# Conservation of momentum and mechanical energy in different reference frames

I am a biologist developing an interest in physics. I am struggling with the implications of changing reference frames on momentum, mechanical energy and work done calculations. I invented the situation in the diagrams below to try and work stuff out but the outcomes do not fit with what I believe are the correct physical principles. Can anyone assist me?

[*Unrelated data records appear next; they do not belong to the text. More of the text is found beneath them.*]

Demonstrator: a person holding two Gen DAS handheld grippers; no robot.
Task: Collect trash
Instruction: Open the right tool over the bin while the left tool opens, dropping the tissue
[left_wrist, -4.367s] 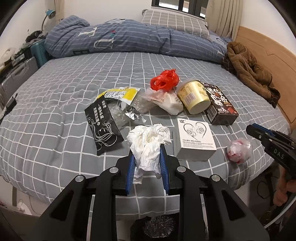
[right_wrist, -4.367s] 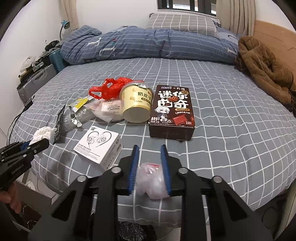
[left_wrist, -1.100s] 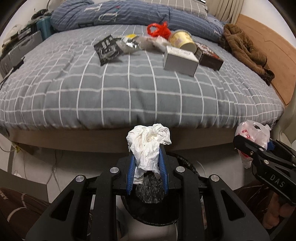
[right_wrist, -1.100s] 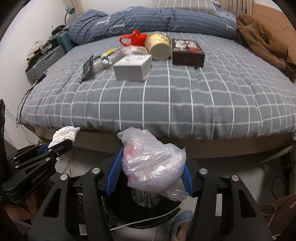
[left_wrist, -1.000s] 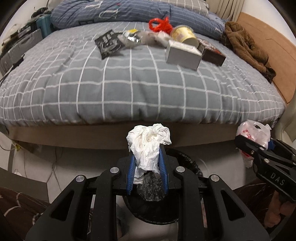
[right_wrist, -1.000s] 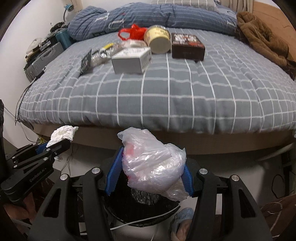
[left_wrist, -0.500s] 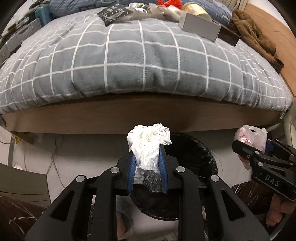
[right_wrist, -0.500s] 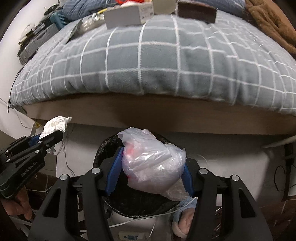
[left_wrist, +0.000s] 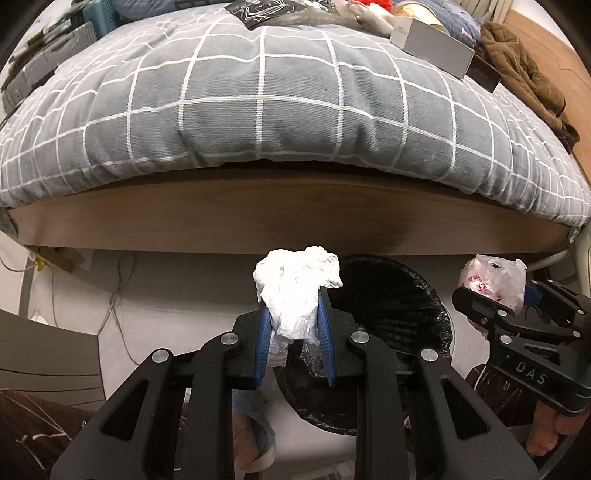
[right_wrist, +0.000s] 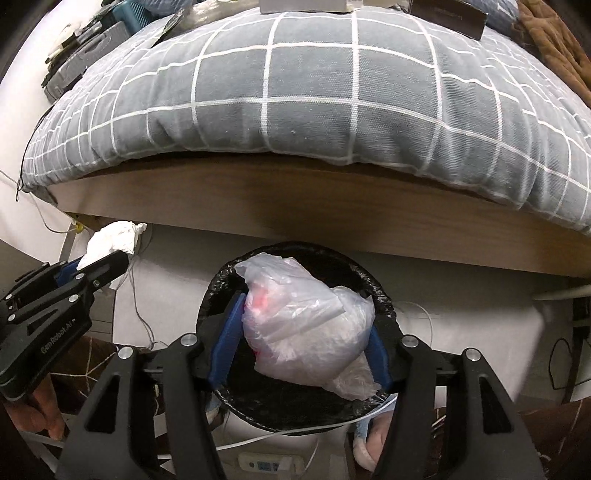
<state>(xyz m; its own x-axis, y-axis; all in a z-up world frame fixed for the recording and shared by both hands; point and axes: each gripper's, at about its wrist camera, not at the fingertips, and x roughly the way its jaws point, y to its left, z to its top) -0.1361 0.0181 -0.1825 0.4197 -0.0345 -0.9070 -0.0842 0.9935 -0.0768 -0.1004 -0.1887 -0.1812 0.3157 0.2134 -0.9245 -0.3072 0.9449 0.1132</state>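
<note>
Tissue wad (left_wrist: 295, 291) and plastic bag (right_wrist: 306, 328), each pinched in a gripper above the bin (right_wrist: 218, 284), await dropping; boxes (left_wrist: 432, 55) remain on the bed (left_wrist: 258, 122).

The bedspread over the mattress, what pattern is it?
Grey bedspread with a white grid; right wrist view shows it best.

bedroom, seen low from the foot of the bed

a grey quilt (left_wrist: 280, 110) with a white grid hung over the edge of a brown wooden bed frame (left_wrist: 288, 218), and the pale floor (left_wrist: 177, 295) ran beneath it with thin cables (left_wrist: 122, 291) trailing across. a wooden headboard panel (left_wrist: 546, 44) stood at the far right, with a brown coat (left_wrist: 524, 74) heaped on the bed beside it. on the left, a teal case (left_wrist: 101, 14) and grey cases (right_wrist: 74, 70) sat beside the bed. a dark patterned rug (right_wrist: 107, 354) lay on the near floor. light fell evenly from above, leaving shade under the quilt's edge.
</note>
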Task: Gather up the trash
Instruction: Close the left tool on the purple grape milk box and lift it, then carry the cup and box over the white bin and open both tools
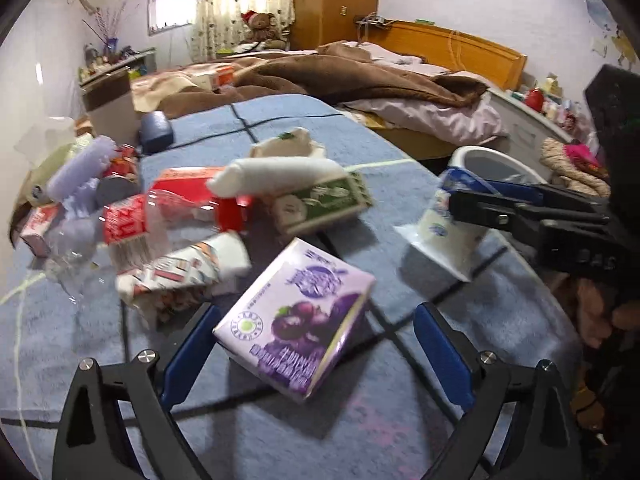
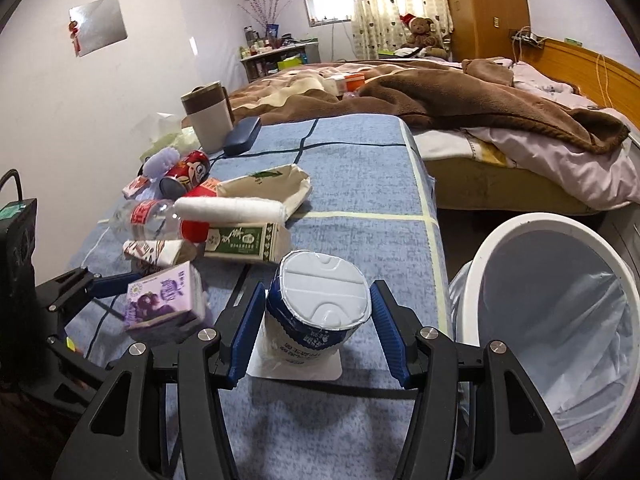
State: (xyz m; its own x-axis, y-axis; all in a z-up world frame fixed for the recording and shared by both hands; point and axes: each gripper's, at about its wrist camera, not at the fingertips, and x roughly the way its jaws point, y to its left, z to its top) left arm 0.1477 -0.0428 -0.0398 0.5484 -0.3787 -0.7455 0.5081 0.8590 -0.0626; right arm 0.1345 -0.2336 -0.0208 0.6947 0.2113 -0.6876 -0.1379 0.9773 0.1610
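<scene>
I count one purple carton [image 1: 298, 316], one green carton [image 2: 246, 242], one clear bottle [image 2: 150, 218] and one yogurt cup [image 2: 318, 312] on the blue-covered counter [image 2: 360, 168]. My left gripper [image 1: 316, 344] has its fingers wide apart around the purple carton; contact looks unlikely, though blur hampers me. My right gripper [image 2: 316, 332] brackets the cup, fingers apart. One white bin [image 2: 556, 320] holds only its liner.
</scene>
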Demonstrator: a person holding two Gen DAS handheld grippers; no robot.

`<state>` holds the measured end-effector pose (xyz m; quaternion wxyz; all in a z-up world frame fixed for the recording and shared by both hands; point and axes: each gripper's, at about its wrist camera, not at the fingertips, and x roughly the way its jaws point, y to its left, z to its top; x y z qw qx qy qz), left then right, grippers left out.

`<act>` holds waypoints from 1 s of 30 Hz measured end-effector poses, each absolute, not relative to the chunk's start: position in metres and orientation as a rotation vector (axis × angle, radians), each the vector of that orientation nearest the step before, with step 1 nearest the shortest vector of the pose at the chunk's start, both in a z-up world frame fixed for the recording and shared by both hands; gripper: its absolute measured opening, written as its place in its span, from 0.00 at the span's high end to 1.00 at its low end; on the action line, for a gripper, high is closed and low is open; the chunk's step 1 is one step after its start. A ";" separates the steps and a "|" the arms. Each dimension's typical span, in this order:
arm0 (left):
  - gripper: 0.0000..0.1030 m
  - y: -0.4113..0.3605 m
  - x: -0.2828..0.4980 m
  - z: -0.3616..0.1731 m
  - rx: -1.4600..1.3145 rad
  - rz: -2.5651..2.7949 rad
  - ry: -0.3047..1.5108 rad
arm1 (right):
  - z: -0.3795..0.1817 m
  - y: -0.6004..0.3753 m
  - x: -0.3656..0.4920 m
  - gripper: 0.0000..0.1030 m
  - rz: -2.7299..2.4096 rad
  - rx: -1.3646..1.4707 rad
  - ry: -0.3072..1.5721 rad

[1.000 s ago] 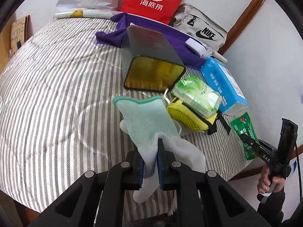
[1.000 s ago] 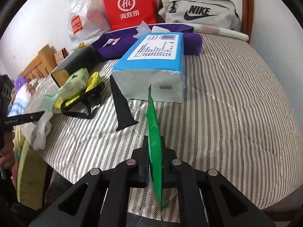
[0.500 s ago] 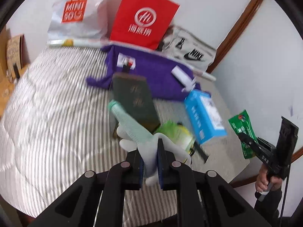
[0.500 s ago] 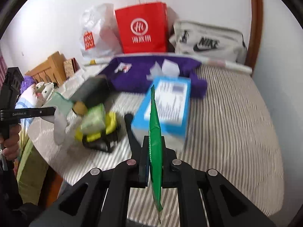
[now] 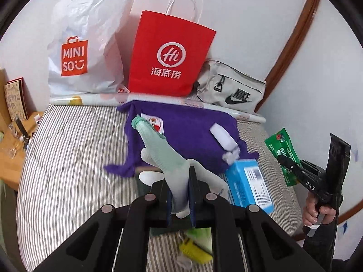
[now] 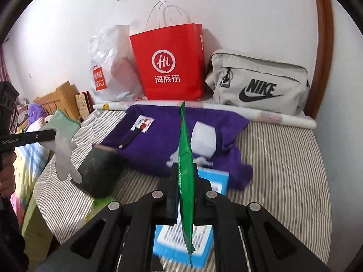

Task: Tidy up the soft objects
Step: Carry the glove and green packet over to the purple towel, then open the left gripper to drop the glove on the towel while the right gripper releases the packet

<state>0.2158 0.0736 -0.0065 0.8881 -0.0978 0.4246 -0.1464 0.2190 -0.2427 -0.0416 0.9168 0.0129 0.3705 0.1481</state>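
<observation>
A red paper bag (image 5: 170, 59) stands at twelve o'clock against the wall, a white plastic bag (image 5: 86, 43) at eleven, a grey pouch (image 5: 231, 90) at one.

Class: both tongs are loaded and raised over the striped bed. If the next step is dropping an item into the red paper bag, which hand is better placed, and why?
Probably the right. Its tongs pinch the thin green packet, which lines up almost directly with the red paper bag. The left tongs hold a floppy glove, with the bag off-centre in their view.

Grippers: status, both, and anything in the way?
Left gripper shut on glove. Right gripper shut on green packet. Both held above the bed; nothing blocking.
</observation>
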 end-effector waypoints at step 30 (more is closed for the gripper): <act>0.89 0.040 0.388 -0.087 -0.209 -0.329 1.070 | -0.122 -0.200 0.376 0.93 0.410 0.137 1.022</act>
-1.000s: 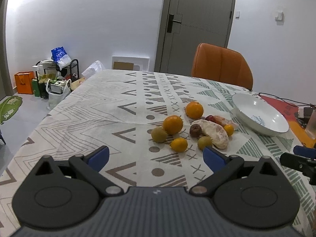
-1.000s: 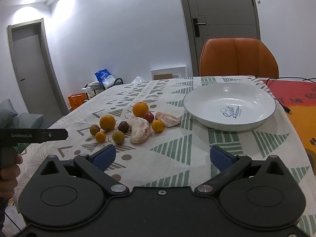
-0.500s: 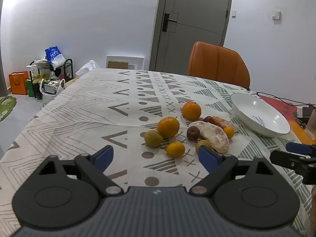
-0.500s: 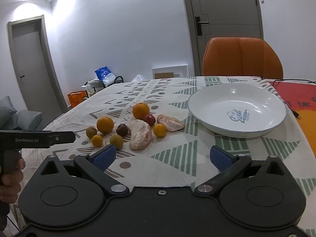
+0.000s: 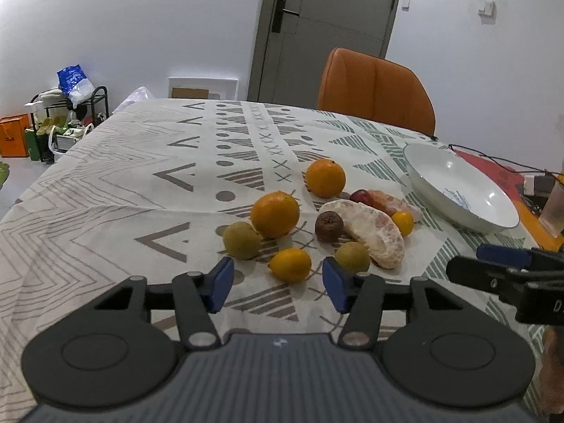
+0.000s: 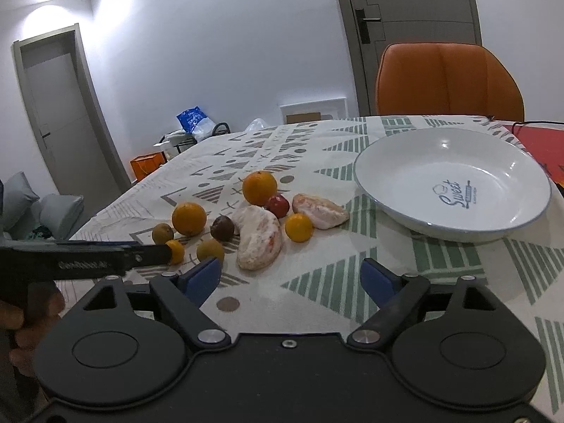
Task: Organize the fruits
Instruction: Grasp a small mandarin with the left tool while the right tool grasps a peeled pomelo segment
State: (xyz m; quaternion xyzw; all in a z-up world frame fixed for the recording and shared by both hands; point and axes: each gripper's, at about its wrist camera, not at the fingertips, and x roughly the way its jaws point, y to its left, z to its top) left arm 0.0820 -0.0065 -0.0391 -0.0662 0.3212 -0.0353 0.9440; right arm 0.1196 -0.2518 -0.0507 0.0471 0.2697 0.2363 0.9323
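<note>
Several fruits lie loose on the patterned tablecloth: two oranges (image 5: 326,178) (image 5: 275,215), a peeled pomelo segment (image 5: 370,232), a small orange fruit (image 5: 289,264) and smaller green, brown and red ones. An empty white bowl (image 5: 458,190) stands to their right. My left gripper (image 5: 278,287) is closing, with the small orange fruit just ahead of its blue pads and untouched. My right gripper (image 6: 290,280) is also closing, nothing between its pads, and the pomelo segment (image 6: 259,241) lies just beyond its left pad. The bowl (image 6: 451,183) is ahead to its right.
An orange chair (image 5: 373,88) stands at the table's far side before a grey door. A red mat with a black cable (image 5: 493,164) and a glass (image 5: 555,208) sit right of the bowl. A rack with bags (image 5: 67,123) stands on the floor at left.
Both grippers have come forward and down toward the fruit. The left jaws have narrowed a lot, the right jaws a little. The fruits and bowl have not moved.
</note>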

The diagrams show the situation. Starting in the ground reference frame I have first calculated velocity after collision via conservation of momentum and mechanical energy. I hope this is correct. I believe that while the momentum and mechanical energy values will differ for different reference frames, the values should be conserved within a reference frame before and after an elastic collision. I have calculated momentum and kinetic energy values for the 2kg ball reference frame and momentum does not appear conserved in this scenario. I cannot figure out what my error is. A final question. Imagine we have another ball to the left which is not involved in the collision and is stationary. In the ground reference frame the momentum and mechanical energy are both conserved. In the reference frame of the 2kg ball, neither momentum nor mechanical energy are conserved. Is this something wrong with the way I have defined the system as I could add any number of stationary objects fixed to the Earth which in the ground reference frame would have no momentum or mechanical energy but in the reference frame of the ball would have momentum and kinetic energy meaning the conservation principles do not work. In general I am unclear on the concept of system in mechanics. I have this working notion: In mechanics a system consists of an object or group of objects whose motion is being described. The velocities in the 2kg reference frame examples should be correct based on the original velocities I stipulated in the ground reference frame. Any help would be much appreciated.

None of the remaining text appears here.